Fares fair

Taxi 146x219A High Court judge has rejected a challenge to hackney carriage fares set by a borough council. Philip Kolvin QC explains why.

In R (Rostron) v Guildford Borough Council [2017] EWHC 3141 (Admin) a challenge to hackney carriage fares set by Guildford Borough Council has been dismissed. In the first ever reported case on the topic, a range of public and European law arguments were mounted. All failed, but the judgment is a mine of stimulating analysis of principles of regulation for licensing and administrative practitioners.

The Council exercised its discretion under section 65 of the Local Government (Miscellaneous Provisions) Act 1976 to set maximum fares for hackney carriages. Its aim was to allow the average cabbie in Guildford to earn the median wage for Guildford residents and cover their costs. Wanting to find out those costs, it consulted the trade who could be expected to have kept records of such costs for tax purposes. The consultation response was negligible.

Therefore, the Council turned to publicly available costs data, eventually using AA figures for motor cars, modified and updated where appropriate, e.g. for fuel, where the latest figures were known. One of the central planks of the challenge was that the Council was irrational to do so, and should have used Transport for London data for black cabs, which the Council had rejected since black cabs are more expensive to run. This argument was dismissed on the evidence. The Council was not bound to use the TfL data on the Claimant's say so.

But a more fundamental point was also run, which was that the exercise of fare setting breached European principles of free movement under the Treaty, since the fares were liable to deter European operators from establishing in Guildford and they could not be justified. In a detailed, intellectually rigorous romp through the field, the judge (John Howell QC), rejected every plank of the challenge.

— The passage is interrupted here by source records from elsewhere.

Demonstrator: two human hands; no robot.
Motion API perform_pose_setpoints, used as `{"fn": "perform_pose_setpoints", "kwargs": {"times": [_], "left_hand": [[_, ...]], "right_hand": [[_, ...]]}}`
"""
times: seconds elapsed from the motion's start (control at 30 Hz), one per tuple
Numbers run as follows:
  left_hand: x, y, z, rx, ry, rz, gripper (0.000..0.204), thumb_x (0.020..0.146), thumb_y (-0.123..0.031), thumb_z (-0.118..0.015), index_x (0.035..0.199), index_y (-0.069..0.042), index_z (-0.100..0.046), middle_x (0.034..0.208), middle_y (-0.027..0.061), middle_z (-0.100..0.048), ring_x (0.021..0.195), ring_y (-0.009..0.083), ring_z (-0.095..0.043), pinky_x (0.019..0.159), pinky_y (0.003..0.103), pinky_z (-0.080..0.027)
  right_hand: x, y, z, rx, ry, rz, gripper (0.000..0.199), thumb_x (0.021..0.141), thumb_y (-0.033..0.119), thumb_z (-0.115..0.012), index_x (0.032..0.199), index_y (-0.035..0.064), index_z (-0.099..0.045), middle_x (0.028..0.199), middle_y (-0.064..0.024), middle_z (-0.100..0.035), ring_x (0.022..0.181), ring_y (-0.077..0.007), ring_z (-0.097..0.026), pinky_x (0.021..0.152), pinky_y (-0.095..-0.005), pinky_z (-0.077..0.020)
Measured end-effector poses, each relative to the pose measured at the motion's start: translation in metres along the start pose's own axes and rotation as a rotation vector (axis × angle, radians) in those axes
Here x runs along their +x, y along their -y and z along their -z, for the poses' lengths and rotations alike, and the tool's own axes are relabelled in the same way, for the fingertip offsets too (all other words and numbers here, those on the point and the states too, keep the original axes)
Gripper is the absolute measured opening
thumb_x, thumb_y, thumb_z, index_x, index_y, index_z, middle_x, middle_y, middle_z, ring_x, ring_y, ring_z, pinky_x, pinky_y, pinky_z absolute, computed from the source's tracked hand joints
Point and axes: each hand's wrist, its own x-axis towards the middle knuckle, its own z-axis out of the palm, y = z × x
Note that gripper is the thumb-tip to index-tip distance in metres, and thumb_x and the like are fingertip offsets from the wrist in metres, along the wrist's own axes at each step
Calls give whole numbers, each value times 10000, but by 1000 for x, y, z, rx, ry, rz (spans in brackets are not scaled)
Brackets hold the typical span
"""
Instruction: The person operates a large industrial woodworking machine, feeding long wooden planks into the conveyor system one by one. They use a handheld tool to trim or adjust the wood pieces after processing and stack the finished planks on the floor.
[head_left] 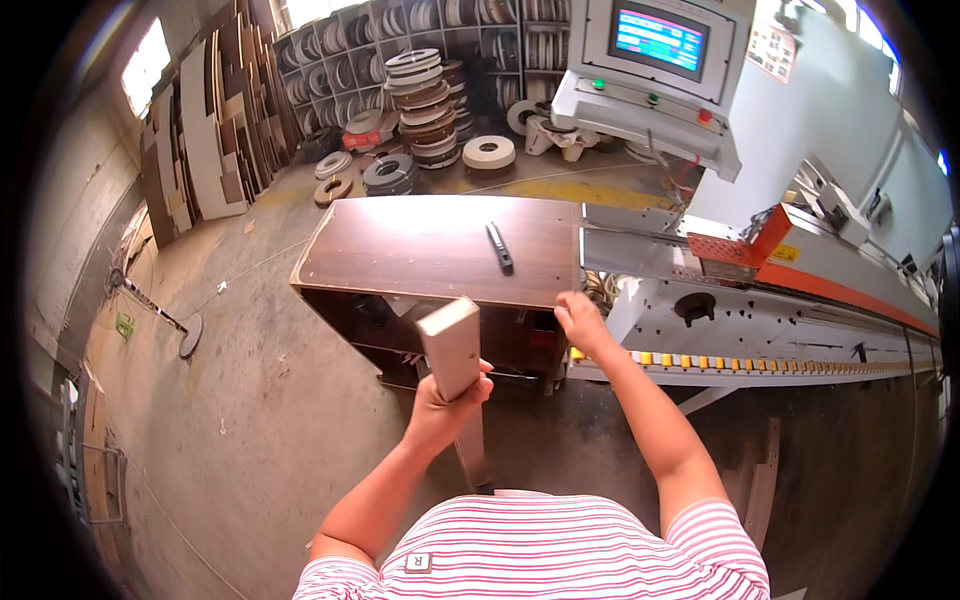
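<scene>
My left hand [440,412] is wrapped around a narrow board strip [455,350], held upright in front of my body. The strip's pale top end tilts away from me, and its lower part runs down behind the hand. At the front right corner of a brown wood-grain cabinet [400,240], my right hand [578,318] is closed, its fingers curled close to the top's edge. Whether anything is between those fingers is hidden. On the cabinet top lies a black utility knife [500,248], apart from both hands.
Right of the cabinet stands a long machine with an orange guard [775,235], a row of yellow rollers [700,361] and a control panel [655,45]. Behind are stacked edge-band rolls [425,105] and a filled rack [340,60]. Boards [210,120] lean at the left.
</scene>
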Motion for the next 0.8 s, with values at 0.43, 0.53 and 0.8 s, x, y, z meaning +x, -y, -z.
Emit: {"fn": "perform_pose_setpoints", "kwargs": {"times": [0.43, 0.53, 0.8], "left_hand": [[-20, 24, 76, 15, 53, 403, 265, 902, -105, -689, 1141, -25, -607, 829, -5, -609, 786, 82, -571, 741, 255, -480], [-27, 24, 74, -32, -14, 353, 329, 900, -75, -676, 1206, -20, -568, 847, 0, -604, 799, 90, -572, 756, 260, -474], [-21, 40, 42, -45, 86, 304, 322, 916, -53, -645, 1228, -26, -566, 869, -15, -593, 821, 81, -562, 767, 251, -467]], "right_hand": [[158, -24, -163, -579, 110, -340, 387, 926, 146, -505, 1285, 8, -463, 1195, -202, -559, 1096, -396, -549, 962, -484, -462], [149, 4, -161, -282, 106, -547, 245, 898, 109, -449, 1110, 9, -524, 1128, -256, -581, 1074, -431, -580, 916, -492, -492], [20, 68, -14, 942, 285, -575, 228, 909, 213, -624, 1017, 53, -502, 866, -101, -624, 734, -149, -617, 644, -289, -484]]}}
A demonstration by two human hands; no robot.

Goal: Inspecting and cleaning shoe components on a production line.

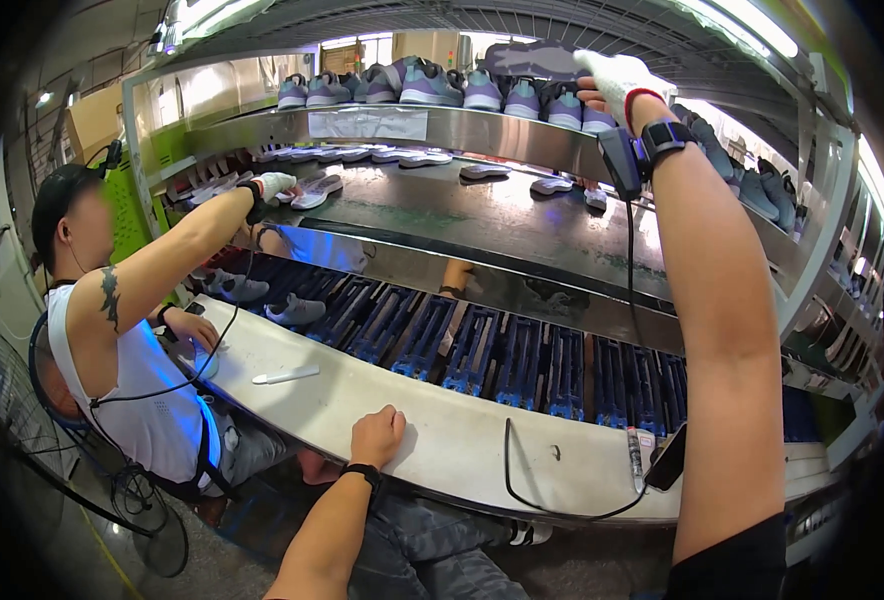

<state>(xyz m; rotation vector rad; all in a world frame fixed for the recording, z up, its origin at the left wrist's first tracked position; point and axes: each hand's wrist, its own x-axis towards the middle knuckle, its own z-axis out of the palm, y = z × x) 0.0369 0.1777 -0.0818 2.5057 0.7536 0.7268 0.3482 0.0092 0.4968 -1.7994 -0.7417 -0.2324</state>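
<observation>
Right hand [620, 86] reaching up to shelf [522, 134], gloved, fingers half-curled near shoes [564, 106] standing in row; cannot tell if pinching anything. Left hand [377, 437] resting on desk [462, 450], fingers folded.

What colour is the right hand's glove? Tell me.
The glove is white, edged in red; see the head view.

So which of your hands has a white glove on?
The right hand, raised beside the purple-grey sneakers, wears the white glove; the left hand, curled on the white worktop, is bare.
</observation>
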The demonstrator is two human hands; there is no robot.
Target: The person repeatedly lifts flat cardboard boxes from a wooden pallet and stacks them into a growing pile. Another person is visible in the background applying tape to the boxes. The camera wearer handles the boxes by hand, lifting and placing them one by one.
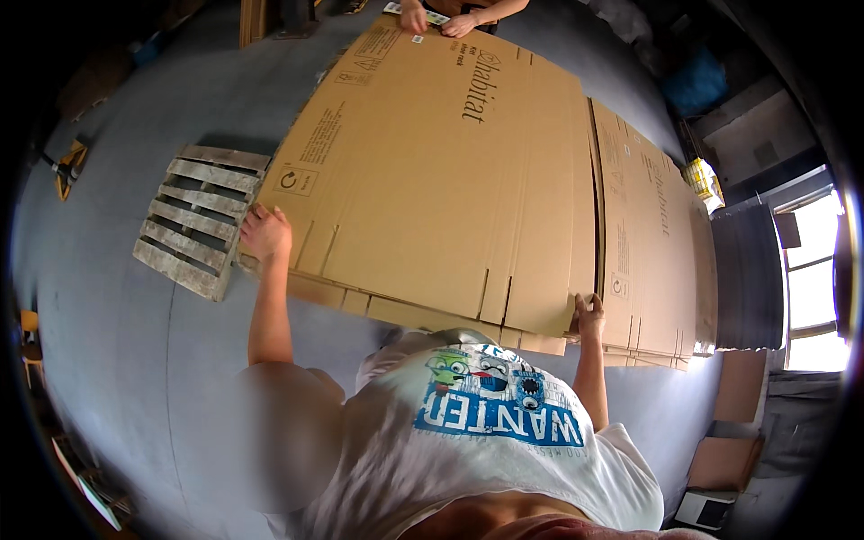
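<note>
Nearest the camera, a white printed T-shirt (486, 423) fills the lower frame. Both hands clamp the near edge of a large flat brown cardboard sheet (432, 171): left hand (265, 232) curled over its left corner, right hand (589, 315) gripping its right corner. That sheet stretches away ahead, lying on a stack of similar cardboard (652, 252) over a grey wooden pallet (193, 220). Another person's hands (438, 20) rest on the far end.

large flat brown cardboard sheet (432, 171) on cardboard stack | grey slatted wooden pallet (200, 219) under stack's left edge | second flat cardboard stack (650, 243) just right
</note>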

The first European question essentially related to whether there was the necessary cross-border element. For this, it was not necessary to produce a European person who would be interested in being a taxi driver in Guildford, but who may decide otherwise once the maximum fares were introduced. A likelihood of deterrence would be sufficient to establish the requisite "restriction" of the fundamental freedom. But here, there was simply no evidence that setting fares to enable drivers to recover the median salary for Guildford residents was likely to exert any cross-border effect; so no restriction had been established and the case therefore failed at the first hurdle.

The judge, however, went on to consider what the position would be had a relevant restriction been established. The question then became whether the restriction was justified. This depends on compliance with the test in the case of Gebhard, namely, whether the restriction i) is non-discriminatory, ii) is justified by imperative requirements in the general interest, iii) is suitable for securing the attainment of the objective which they pursue and iv) goes no further than is necessary in order to attain it.

Here, the judge held that the fixing of fares was non-discriminatory, and its purpose was consumer protection, which is a recognised category of European public interest. In asking whether the measure stayed within the band of what was necessary, he gave detailed consideration to the "margin of appreciation", a concept akin to, but not coterminous with, Wednesbury unreasonableness. He concluded, following a review of European case law, that the test is objective reasonableness, namely whether it may reasonably be concluded from the evidence submitted that the relevant condition is satisfied.

On the evidence submitted by the Council, the judge was able to conclude:

In my judgment it may also reasonably be concluded from the evidence submitted by the Borough Council in respect of the particular matters in issue that the maximum fares selected were reasonable and that the table of fares adopted preserves a fair balance between the public interest and the interests of drivers. Having regard to the intention to review the table of fares annually, if not sooner if new information emerges, in my judgment the adoption of the table of fares impugned cannot be said in all the circumstances to have exceeded the extent of the discretion that the Borough Council had. It was not disproportionate.

While all the points of law were resolved in the Council's favour, the case does not necessarily provide an impermeable comfort blanket to authorities. As in all things, they can be held to account by the Court. The real saving grace for the Council here was that it had gone to great lengths to investigate, consult and determine the correct input data for its calculations. It was that, as much as abstruse concepts of European law, which carried it to its destination.

The Council was awarded its full costs in the sum of £17,850, and the Claimant was refused permission to appeal.

Philip Kolvin QC is a barrister at Cornerstone Barristers. He represented Guildford Borough Council, instructed by Bridget Peplow of  its in-house legal team.